*Assigned task*
Nothing should differ between your answer and the records.

*Given data*
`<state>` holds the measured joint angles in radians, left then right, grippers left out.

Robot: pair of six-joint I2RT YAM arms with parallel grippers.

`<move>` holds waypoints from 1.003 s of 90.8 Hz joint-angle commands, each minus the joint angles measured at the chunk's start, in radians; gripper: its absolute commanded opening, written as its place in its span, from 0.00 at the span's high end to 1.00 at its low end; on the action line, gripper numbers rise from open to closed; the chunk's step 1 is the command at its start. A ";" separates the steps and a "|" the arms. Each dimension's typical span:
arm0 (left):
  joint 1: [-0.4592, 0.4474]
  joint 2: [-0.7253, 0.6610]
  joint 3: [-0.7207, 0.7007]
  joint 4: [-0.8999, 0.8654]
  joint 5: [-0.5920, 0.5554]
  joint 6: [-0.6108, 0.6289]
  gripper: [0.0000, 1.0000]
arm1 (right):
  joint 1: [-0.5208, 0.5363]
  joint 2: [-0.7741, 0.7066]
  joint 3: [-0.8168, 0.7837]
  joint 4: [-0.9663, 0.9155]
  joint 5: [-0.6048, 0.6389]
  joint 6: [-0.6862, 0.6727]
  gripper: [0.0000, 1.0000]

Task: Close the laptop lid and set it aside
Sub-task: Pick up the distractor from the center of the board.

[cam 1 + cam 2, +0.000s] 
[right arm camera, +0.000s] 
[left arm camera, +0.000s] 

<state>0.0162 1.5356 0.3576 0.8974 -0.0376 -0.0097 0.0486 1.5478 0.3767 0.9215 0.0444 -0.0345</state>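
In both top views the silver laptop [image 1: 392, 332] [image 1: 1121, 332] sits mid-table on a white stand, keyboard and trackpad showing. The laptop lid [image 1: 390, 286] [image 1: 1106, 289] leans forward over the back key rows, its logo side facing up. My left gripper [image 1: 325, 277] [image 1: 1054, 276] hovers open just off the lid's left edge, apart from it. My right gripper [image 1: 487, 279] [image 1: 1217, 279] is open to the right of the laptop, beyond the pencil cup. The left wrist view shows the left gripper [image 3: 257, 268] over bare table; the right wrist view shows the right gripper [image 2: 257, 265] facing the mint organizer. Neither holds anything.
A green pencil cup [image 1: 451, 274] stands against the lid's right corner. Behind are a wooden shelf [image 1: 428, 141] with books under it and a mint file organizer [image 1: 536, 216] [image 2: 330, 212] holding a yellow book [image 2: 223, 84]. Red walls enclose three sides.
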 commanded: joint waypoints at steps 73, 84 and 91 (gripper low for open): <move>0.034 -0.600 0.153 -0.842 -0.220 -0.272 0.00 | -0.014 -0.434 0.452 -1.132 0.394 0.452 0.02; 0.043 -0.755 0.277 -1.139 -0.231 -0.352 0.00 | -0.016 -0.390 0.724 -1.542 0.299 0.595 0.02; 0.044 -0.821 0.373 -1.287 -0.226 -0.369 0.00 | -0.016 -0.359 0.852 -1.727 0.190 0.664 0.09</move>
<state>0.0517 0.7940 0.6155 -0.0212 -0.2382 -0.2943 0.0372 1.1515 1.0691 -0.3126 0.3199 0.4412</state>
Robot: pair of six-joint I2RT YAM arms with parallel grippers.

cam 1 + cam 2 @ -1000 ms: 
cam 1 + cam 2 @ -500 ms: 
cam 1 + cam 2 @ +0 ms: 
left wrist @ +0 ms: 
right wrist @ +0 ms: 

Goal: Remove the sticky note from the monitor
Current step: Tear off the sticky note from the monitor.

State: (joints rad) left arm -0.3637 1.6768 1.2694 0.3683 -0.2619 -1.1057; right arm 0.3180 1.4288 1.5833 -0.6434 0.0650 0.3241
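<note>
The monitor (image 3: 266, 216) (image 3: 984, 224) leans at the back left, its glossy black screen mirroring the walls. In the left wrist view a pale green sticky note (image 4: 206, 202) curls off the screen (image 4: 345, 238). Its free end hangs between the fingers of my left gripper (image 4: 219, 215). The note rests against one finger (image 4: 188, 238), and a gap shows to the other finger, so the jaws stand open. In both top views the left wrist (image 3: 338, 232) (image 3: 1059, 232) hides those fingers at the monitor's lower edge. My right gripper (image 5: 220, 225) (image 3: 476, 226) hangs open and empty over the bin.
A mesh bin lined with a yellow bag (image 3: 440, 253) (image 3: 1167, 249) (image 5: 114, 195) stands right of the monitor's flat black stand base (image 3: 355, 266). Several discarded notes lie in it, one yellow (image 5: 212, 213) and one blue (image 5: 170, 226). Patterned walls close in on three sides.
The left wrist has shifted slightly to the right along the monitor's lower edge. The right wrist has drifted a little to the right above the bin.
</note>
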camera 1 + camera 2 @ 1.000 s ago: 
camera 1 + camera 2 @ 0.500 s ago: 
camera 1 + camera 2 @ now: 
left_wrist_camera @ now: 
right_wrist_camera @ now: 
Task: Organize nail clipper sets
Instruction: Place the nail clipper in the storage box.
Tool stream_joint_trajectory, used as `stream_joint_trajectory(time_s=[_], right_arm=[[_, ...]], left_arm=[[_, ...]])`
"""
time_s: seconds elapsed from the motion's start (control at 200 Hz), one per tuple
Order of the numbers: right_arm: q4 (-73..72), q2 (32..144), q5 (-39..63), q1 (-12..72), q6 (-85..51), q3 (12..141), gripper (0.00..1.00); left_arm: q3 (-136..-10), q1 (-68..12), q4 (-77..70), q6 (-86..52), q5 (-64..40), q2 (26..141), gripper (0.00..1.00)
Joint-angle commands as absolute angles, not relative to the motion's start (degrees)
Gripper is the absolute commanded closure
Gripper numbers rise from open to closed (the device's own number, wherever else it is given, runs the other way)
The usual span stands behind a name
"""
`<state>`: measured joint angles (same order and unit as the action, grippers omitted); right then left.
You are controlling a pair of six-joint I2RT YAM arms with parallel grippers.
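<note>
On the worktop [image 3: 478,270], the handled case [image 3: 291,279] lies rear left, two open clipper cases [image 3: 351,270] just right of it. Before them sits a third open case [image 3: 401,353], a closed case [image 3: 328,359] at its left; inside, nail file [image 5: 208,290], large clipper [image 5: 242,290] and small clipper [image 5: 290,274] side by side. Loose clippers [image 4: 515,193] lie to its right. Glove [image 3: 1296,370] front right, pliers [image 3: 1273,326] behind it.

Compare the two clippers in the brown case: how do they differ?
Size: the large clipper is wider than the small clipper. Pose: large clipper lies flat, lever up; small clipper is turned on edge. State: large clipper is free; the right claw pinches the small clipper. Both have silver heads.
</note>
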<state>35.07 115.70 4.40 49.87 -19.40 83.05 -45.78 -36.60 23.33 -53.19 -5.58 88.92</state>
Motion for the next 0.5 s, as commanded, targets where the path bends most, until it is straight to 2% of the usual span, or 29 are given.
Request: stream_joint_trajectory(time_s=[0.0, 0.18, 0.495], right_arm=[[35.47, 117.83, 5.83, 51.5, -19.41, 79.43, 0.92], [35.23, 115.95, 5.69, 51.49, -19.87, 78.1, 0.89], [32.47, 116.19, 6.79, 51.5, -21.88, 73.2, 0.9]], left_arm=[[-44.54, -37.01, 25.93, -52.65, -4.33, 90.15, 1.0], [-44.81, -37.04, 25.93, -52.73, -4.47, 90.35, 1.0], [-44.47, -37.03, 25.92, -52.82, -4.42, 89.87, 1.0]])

*Answer to this exercise*
`<state>` holds the measured joint angles in radians, left then right, grippers left out.

Robot: pair of six-joint I2RT YAM arms with parallel grippers.

`<move>` holds waypoints from 1.003 s of 90.8 Hz joint-angle commands, each minus the joint angles measured at the chunk's start, in radians; gripper: its absolute commanded opening, written as its place in its span, from 0.00 at the span's high end to 1.00 at its low end; on the action line, gripper numbers rise from open to closed; the chunk's step 1 is the command at its start. A ";" separates the steps and a "|" the arms. Each dimension's typical span:
arm0 (left):
  joint 1: [-0.4592, 0.4474]
  joint 2: [-0.7253, 0.6610]
  joint 3: [-0.7207, 0.7007]
  joint 4: [-0.8999, 0.8654]
  joint 5: [-0.5920, 0.5554]
  joint 6: [-0.6108, 0.6289]
  gripper: [0.0000, 1.0000]
arm1 (right):
  joint 1: [-0.5208, 0.5363]
  joint 2: [-0.7741, 0.7066]
  joint 3: [-0.8168, 0.7837]
  joint 4: [-0.9663, 0.9155]
  joint 5: [-0.6048, 0.6389]
  joint 6: [-0.6862, 0.6727]
  gripper: [0.0000, 1.0000]

Task: Close the laptop lid and set it aside
Sub-task: Pick up the distractor from the center of the board.

[cam 1 + cam 2, +0.000s] 
[right arm camera, +0.000s] 
[left arm camera, +0.000s] 

<state>0.0162 1.5356 0.3576 0.8974 -0.0376 -0.0097 0.0486 1.5478 0.3767 0.9215 0.0444 -0.0345</state>
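In both top views the silver laptop [image 1: 392, 332] [image 1: 1121, 332] sits mid-table on a white stand, keyboard and trackpad showing. The laptop lid [image 1: 390, 286] [image 1: 1106, 289] leans forward over the back key rows, its logo side facing up. My left gripper [image 1: 325, 277] [image 1: 1054, 276] hovers open just off the lid's left edge, apart from it. My right gripper [image 1: 487, 279] [image 1: 1217, 279] is open to the right of the laptop, beyond the pencil cup. The left wrist view shows the left gripper [image 3: 257, 268] over bare table; the right wrist view shows the right gripper [image 2: 257, 265] facing the mint organizer. Neither holds anything.
A green pencil cup [image 1: 451, 274] stands against the lid's right corner. Behind are a wooden shelf [image 1: 428, 141] with books under it and a mint file organizer [image 1: 536, 216] [image 2: 330, 212] holding a yellow book [image 2: 223, 84]. Red walls enclose three sides.
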 commanded: joint waypoints at steps 73, 84 and 91 (gripper low for open): <move>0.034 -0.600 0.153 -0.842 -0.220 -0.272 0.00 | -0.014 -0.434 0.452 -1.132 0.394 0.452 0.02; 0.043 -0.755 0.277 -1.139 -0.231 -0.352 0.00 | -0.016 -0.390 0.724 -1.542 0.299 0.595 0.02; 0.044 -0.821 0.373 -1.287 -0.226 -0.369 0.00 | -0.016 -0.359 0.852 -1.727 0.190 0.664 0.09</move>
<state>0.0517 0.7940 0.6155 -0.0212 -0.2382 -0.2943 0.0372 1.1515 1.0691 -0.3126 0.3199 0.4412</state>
Robot: pair of six-joint I2RT YAM arms with parallel grippers.

cam 1 + cam 2 @ -1000 ms: 
cam 1 + cam 2 @ -500 ms: 
cam 1 + cam 2 @ +0 ms: 
left wrist @ +0 ms: 
right wrist @ +0 ms: 

Goal: Remove the sticky note from the monitor
Current step: Tear off the sticky note from the monitor.

State: (joints rad) left arm -0.3637 1.6768 1.2694 0.3683 -0.2619 -1.1057; right arm 0.3180 1.4288 1.5833 -0.6434 0.0650 0.3241
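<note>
The monitor (image 3: 266, 216) (image 3: 984, 224) leans at the back left, its glossy black screen mirroring the walls. In the left wrist view a pale green sticky note (image 4: 206, 202) curls off the screen (image 4: 345, 238). Its free end hangs between the fingers of my left gripper (image 4: 219, 215). The note rests against one finger (image 4: 188, 238), and a gap shows to the other finger, so the jaws stand open. In both top views the left wrist (image 3: 338, 232) (image 3: 1059, 232) hides those fingers at the monitor's lower edge. My right gripper (image 5: 220, 225) (image 3: 476, 226) hangs open and empty over the bin.
A mesh bin lined with a yellow bag (image 3: 440, 253) (image 3: 1167, 249) (image 5: 114, 195) stands right of the monitor's flat black stand base (image 3: 355, 266). Several discarded notes lie in it, one yellow (image 5: 212, 213) and one blue (image 5: 170, 226). Patterned walls close in on three sides.
The left wrist has shifted slightly to the right along the monitor's lower edge. The right wrist has drifted a little to the right above the bin.
</note>
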camera 1 + camera 2 @ 1.000 s ago: 
camera 1 + camera 2 @ 0.500 s ago: 
camera 1 + camera 2 @ now: 
left_wrist_camera @ now: 
right_wrist_camera @ now: 
Task: Organize nail clipper sets
Instruction: Place the nail clipper in the storage box.
Tool stream_joint_trajectory, used as `stream_joint_trajectory(time_s=[_], right_arm=[[_, ...]], left_arm=[[_, ...]])`
"""
time_s: seconds elapsed from the motion's start (control at 200 Hz), one per tuple
Order of the numbers: right_arm: q4 (-73..72), q2 (32..144), q5 (-39..63), q1 (-12..72), q6 (-85..51), q3 (12..141), gripper (0.00..1.00); left_arm: q3 (-136..-10), q1 (-68..12), q4 (-77..70), q6 (-86..52), q5 (-64..40), q2 (26..141), gripper (0.00..1.00)
Joint-angle commands as absolute angles, not relative to the motion's start (degrees)
Gripper is the absolute commanded closure
Gripper numbers rise from open to closed (the device's own number, wherever else it is given, runs the other way)
The usual span stands behind a name
"""
`<state>`: measured joint angles (same order and unit as the action, grippers omitted); right then left.
You are controlling a pair of six-joint I2RT YAM arms with parallel grippers.
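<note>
On the worktop [image 3: 478,270], the handled case [image 3: 291,279] lies rear left, two open clipper cases [image 3: 351,270] just right of it. Before them sits a third open case [image 3: 401,353], a closed case [image 3: 328,359] at its left; inside, nail file [image 5: 208,290], large clipper [image 5: 242,290] and small clipper [image 5: 290,274] side by side. Loose clippers [image 4: 515,193] lie to its right. Glove [image 3: 1296,370] front right, pliers [image 3: 1273,326] behind it.

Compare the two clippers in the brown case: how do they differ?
Size: the large clipper is wider than the small clipper. Pose: large clipper lies flat, lever up; small clipper is turned on edge. State: large clipper is free; the right claw pinches the small clipper. Both have silver heads.
</note>
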<state>35.07 115.70 4.40 49.87 -19.40 83.05 -45.78 -36.60 23.33 -53.19 -5.58 88.92</state>
Motion for the next 0.5 s, as commanded, targets where the path bends most, until it is straight to 2% of the usual span, or 29 are given.
Request: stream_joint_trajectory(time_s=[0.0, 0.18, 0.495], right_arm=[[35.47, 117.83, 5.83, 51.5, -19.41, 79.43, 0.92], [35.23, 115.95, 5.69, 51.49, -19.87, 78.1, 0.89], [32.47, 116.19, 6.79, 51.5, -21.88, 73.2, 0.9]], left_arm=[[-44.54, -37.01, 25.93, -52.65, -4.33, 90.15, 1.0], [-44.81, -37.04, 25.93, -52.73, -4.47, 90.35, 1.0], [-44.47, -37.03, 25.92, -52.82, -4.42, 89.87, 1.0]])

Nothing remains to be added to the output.